Now we must now turn to the all-important next step – the solution – the
roadmap for company management to overcome the organization blind spot and to achieve
the company’s gross potential.
III. The Discipline (of Financial Performance)
to Achieve Gross Potential
Interactive Real-Time Financial Management
Communication – The Performance Gap Cure
At
its core, the discipline of financial performance is about two things:
·
a powerful organizational learning platform that
connects management to the company’s financial statements; and
·
company management (via this platform and
connection) interactively and in real-time communicating the company’s
financial statements to make optimal business and operational decisions.
In order to be
effective, this organizational learning platform must include the following
fundamental components:
·
relevance –
people connect to learning that will enhance their ability to perform and their
career;
·
real-time
feedback – instantaneous feedback on potential strategic decisions;
·
interactivity
– simulation of hypothetical scenarios without consequences, which promotes
creativity and innovation;
·
simplicity
– delivery of complex material and information easily understandable
format;
·
familiarity
– personalization through the use of a company’s current financial
information.
The interactive
and real-time communication of the company’s financial statements will, for
example, significantly improve management’s ability to evaluate whether a
strategic decision to create or destroy cash or reduce corporate waste.

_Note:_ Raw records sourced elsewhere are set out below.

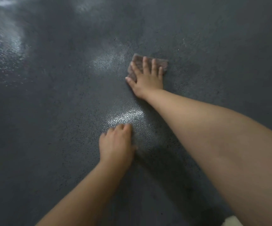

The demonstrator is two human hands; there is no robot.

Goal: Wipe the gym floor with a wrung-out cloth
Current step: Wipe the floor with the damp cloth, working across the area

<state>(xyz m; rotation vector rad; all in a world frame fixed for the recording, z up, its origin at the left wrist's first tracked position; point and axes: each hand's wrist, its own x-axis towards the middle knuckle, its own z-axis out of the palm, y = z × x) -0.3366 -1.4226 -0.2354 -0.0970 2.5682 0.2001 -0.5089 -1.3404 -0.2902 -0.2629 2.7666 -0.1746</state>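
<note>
A person wipes a dark floor with a small cloth.

The right hand (146, 79) lies flat on the cloth (148, 63), with its fingers straight and spread out, pressing it down on the floor (50, 128). The cloth is small, brownish and folded, and it sits a little above the middle of the view, at about 1 o'clock. It sticks out past the fingertips and the thumb side of the hand. The left hand (115, 142) is nearer the person, at about 6 o'clock from the cloth, well apart from it. It rests on the bare floor and holds nothing, with its fingers bent a little; it is blurry. The floor is dark grey and bumpy. Shiny patches show at 10 o'clock and between the two hands.
</note>
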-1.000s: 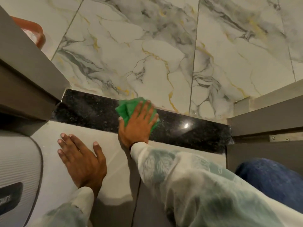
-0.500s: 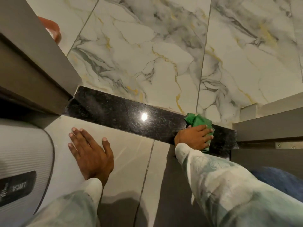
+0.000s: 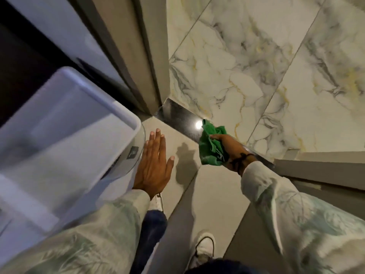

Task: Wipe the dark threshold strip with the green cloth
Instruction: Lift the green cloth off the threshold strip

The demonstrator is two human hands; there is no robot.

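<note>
The right hand [image 3: 230, 148] has the green cloth [image 3: 211, 147] bunched in its grip, and the cloth hangs loose over the dark threshold strip [image 3: 181, 117], draped across its near edge onto the grey floor tile [image 3: 217, 194]. It looks lifted and not pressed flat, so my read is a pause between wiping passes. The left hand [image 3: 155, 165] is spread open, holding nothing, fingers together and thumb out, above the grey tile just beside a rounded white appliance [image 3: 65, 135]; whether the palm is actually resting on the floor, I can't tell. The strip runs diagonally from the foot of the door frame [image 3: 154, 62] towards the lower right, with the marble tile [image 3: 246, 66] on its far side and a bright light glint on the polished stone right next to the cloth. Next move, as I judge it: get the cloth flat on the stone and draw it along, especially into that bare corner by the frame. The stretch of strip under the right wrist and sleeve is covered, and its far end is hard to pick out among the grey edges there. The appliance is blurred and cut off at the left. A white shoe [image 3: 204, 248] shows at the bottom.
</note>
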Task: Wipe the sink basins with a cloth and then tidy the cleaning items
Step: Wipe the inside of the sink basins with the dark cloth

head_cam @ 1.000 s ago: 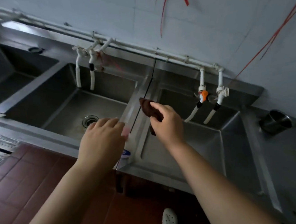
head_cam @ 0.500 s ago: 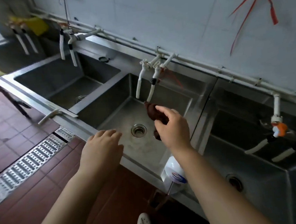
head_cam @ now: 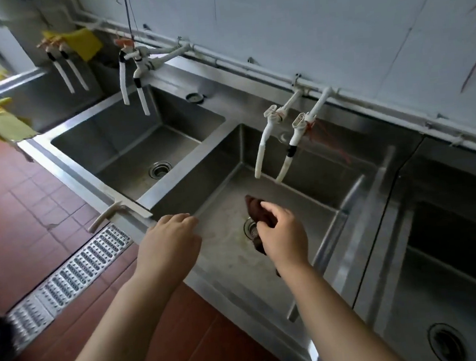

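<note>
Wiping seems about to begin: right hand [head_cam: 284, 238] pinches the cloth [head_cam: 258, 211] over the centre basin [head_cam: 232, 256], left hand [head_cam: 168, 241] relaxed; next, press cloth down.

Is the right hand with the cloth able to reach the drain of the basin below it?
Probably yes: the right hand holds the dark cloth directly above the drain, and nothing lies between them in the open basin.

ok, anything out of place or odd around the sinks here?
Mostly minor. The basin under the hands shows pale residue around its drain. A yellow cloth droops over the far-left counter corner. A floor tile near the grate looks chipped. Nothing spilled.
</note>
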### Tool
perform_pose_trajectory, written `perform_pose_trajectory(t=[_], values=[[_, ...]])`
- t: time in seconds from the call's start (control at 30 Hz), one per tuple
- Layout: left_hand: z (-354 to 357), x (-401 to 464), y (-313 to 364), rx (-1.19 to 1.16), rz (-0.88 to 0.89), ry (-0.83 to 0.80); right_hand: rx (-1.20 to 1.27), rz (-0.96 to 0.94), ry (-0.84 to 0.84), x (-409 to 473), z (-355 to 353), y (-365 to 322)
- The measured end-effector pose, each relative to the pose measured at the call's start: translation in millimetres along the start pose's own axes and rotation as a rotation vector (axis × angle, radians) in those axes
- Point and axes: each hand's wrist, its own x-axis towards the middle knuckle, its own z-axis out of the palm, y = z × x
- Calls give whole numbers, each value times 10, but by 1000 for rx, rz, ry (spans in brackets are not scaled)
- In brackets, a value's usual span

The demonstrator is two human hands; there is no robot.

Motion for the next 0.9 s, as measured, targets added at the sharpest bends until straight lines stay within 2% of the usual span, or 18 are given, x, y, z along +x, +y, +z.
perform_pose_trajectory(t=[0.23, 0.47, 0.73, 0.9], values=[[248, 782, -203, -78, 133, -135, -62, 210, 52, 267, 353, 154], [442, 1655, -776, -89, 369, -266, -142, 416, 139, 482, 958, 42], [956, 2559, -1221, 81, 577, -387, -294, 473, 38, 841, 1615, 139], [1252, 3110, -1223, 185, 690, -337, -342, 532, -75, 1053, 1938, 560]])
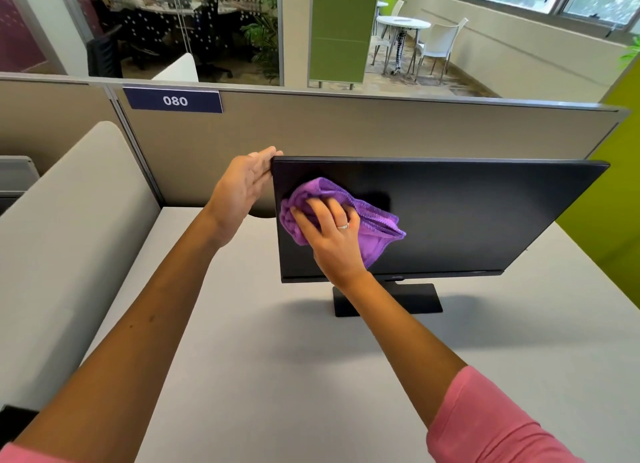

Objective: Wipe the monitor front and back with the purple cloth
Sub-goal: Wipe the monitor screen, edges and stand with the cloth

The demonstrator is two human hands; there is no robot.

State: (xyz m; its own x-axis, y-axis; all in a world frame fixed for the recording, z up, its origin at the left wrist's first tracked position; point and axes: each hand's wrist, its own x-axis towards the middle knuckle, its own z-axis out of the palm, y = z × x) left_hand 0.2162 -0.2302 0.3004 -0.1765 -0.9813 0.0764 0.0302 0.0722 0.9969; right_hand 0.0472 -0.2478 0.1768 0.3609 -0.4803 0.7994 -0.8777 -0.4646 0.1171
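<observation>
A black monitor (467,217) stands on its flat base (415,300) on a grey desk, its dark screen facing me. A crumpled purple cloth (374,220) lies pressed against the left part of the screen under my right hand (332,234), whose fingers are spread over it. My left hand (239,192) grips the monitor's upper left edge, fingers curled behind the top corner. The back of the monitor is hidden.
The grey desk (277,376) stretches toward me. A beige partition with a "080" label (175,100) stands right behind the monitor. A padded light divider (69,227) borders the left side. A green wall (623,203) stands at right.
</observation>
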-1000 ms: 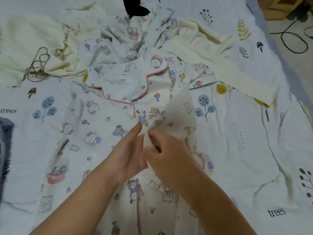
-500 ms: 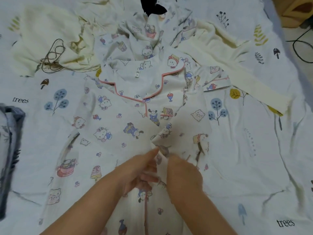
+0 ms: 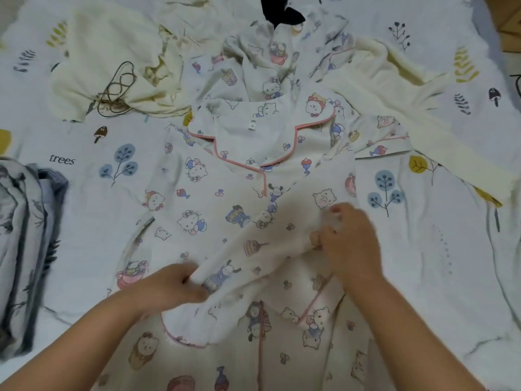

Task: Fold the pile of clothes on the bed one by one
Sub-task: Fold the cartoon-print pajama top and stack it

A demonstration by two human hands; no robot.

Global Financial Bridge, LLC and the
One-Page Scorecard
Global Financial
Bridge, LLC has created such a platform in the form of a one-page scorecard
(illustrated below), which among other things:
·
transforms a company’s standard financial
statements into an integrated environment, and communicates all of the
financial statement components in a single platform;
·
provides for interactivity and real-time feedback
through calculation and analysis of robust what-if scenarios and stress testing
capabilities; and
·
incorporates a net change capability that
isolates the financial impact of a strategic alternatives (or alternatives) and
illustrates simply how the income statement, balance sheet and cash
statement changed and what
the drivers created the change.
In our
experience, those companies that have truly committed to and properly executed
the discipline of financial performance have overcome successfully their
respective organizational blind spots and performance gaps and achieved their
gross potential.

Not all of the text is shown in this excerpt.